There is a beeping in my ear that won’t stop. Everything feels so hazy, so off. I turn around and see three of my classmates in the row behind me. I face the front of the plane and Ryan turns around; I think he sees me. The beeping noise won’t stop, and when I focus on it, I realize it’s my alarm. I roll over in bed and open my eyes. I sit up to grab my phone and press stop on the alarm. It’s 6:00 am, June 16th and our plane takes off, for real, in three hours.

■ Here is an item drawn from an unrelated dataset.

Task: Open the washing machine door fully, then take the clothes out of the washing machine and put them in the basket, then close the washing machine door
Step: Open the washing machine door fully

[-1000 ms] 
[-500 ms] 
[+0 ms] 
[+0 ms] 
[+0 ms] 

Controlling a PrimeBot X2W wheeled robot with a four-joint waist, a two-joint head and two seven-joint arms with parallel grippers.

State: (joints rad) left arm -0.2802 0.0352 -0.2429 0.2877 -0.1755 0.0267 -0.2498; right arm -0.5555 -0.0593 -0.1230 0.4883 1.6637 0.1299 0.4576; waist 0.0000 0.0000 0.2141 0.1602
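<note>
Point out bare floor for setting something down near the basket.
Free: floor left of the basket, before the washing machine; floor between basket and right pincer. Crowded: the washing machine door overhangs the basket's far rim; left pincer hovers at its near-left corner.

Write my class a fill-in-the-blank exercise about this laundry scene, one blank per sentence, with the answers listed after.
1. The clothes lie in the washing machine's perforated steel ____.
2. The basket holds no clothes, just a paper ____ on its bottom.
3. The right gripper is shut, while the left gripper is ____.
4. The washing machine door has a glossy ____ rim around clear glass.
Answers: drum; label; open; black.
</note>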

Our carry-on bags inch across the belt and under the metal detector. We stack our plastic bins and put our shoes back on. My dad is sporting his usual worried travel face as we follow him to the gate. When the weight of the plane is lifted and the wheels take off, I am overwhelmed with a heartbreaking nostalgia. It feels as though it has been chasing me ever since I woke up this morning, and when we took off, it finally caught me. When the ground we walked on minutes ago becomes a speck in the distance, I try to focus on The Stranger by Albert Camus, instead. But every couple of pages, my mind drifts back to what I had just left behind.  

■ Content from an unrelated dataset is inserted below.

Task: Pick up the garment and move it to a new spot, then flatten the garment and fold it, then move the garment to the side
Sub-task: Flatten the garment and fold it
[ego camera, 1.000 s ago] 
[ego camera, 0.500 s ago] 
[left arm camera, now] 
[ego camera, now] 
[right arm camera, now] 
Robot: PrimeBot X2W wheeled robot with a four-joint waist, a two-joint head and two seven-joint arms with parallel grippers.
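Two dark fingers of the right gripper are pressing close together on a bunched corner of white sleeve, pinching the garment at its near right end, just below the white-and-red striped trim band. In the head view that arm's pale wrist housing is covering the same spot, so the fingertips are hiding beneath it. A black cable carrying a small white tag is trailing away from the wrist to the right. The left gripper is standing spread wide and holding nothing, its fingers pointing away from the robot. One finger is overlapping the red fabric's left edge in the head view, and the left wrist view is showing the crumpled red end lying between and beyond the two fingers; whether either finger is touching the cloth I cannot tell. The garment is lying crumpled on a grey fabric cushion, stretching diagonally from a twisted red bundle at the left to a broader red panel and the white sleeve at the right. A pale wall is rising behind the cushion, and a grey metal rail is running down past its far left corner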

The sprawling hills and immaculate landscapes create a scenic and smooth drive to my grandparents’ house in Montecito. We pull into the gravel driveway and when I see the weeping willow in the front yard, I instantly remember this place. After greeting my grandmother in the kitchen, I wander into my grandfather’s bedroom. I hang by the doorway, not wanting to disturb him as I watch the steady rising and falling of his chest.

Later, Lily and I decide to investigate the shed in the yard. We find two beach bikes and take them out for a spin. I had forgotten what it feels like to bike down a long windy road in Montecito, with the yellow light of the late evening sun shining down on us, leaving dappled patterns in the road.

I hear a crunching noise and keep biking, not thinking much of it. Lily slows to a stop at a crosswalk and pulls out her phone to see what time it is. I reach into my pocket to do the same, only there is nothing for my fingers to clasp onto. I get off my bike and walk back up the same way we came down as the harshness of the situation casts a shadow on my preceding happy mood. I find my phone face down on the ground and pick it up. The screen is shattered into tiny pieces of glass, and when I push the home button, there is no reaction. We walk our bikes home in shock. I think of that iCloud storage notification, and all the photos I had just lost.

That day, we had run away from our comfort zones and into the unknown. The seemingly magical, sparkly unknown, that involved beaches and surfer boys and yellow evening sunlight. We ran straight into new lives. New lives with cracked phones, lost memories, awkwardness, and unfamiliarity. The start to my junior year was rocky, but I found my crowd, and I found my way. It wasn’t easy, but I did. As for Lily, she got to experience a new corner; we all did. Lily and I unfold one of our grandparent’s big fluffy blankets, and set it onto the grass in their backyard. We each lay down, our feet hanging off the blanket, tickled by the grass. I take a deep breath and gaze up at the stars.

“I changed my mind about the unknown world out there,” says Lily, declaratively. “I think it’s good that we don’t know which corners will fall into our laps.”

“Why’d you change your mind?” I ask, softly.

“Because I realized, if we had been seeking a different corner, maybe we wouldn’t have been given this one. Maybe we are supposed to wait and see whatever random ones fall into our laps.”

“You’re right,” I say, shocked at how clear and simple her message was.

My eyes fixate on the stars, scattered throughout the dark sky. Some shine brighter than others, but each and every one is important.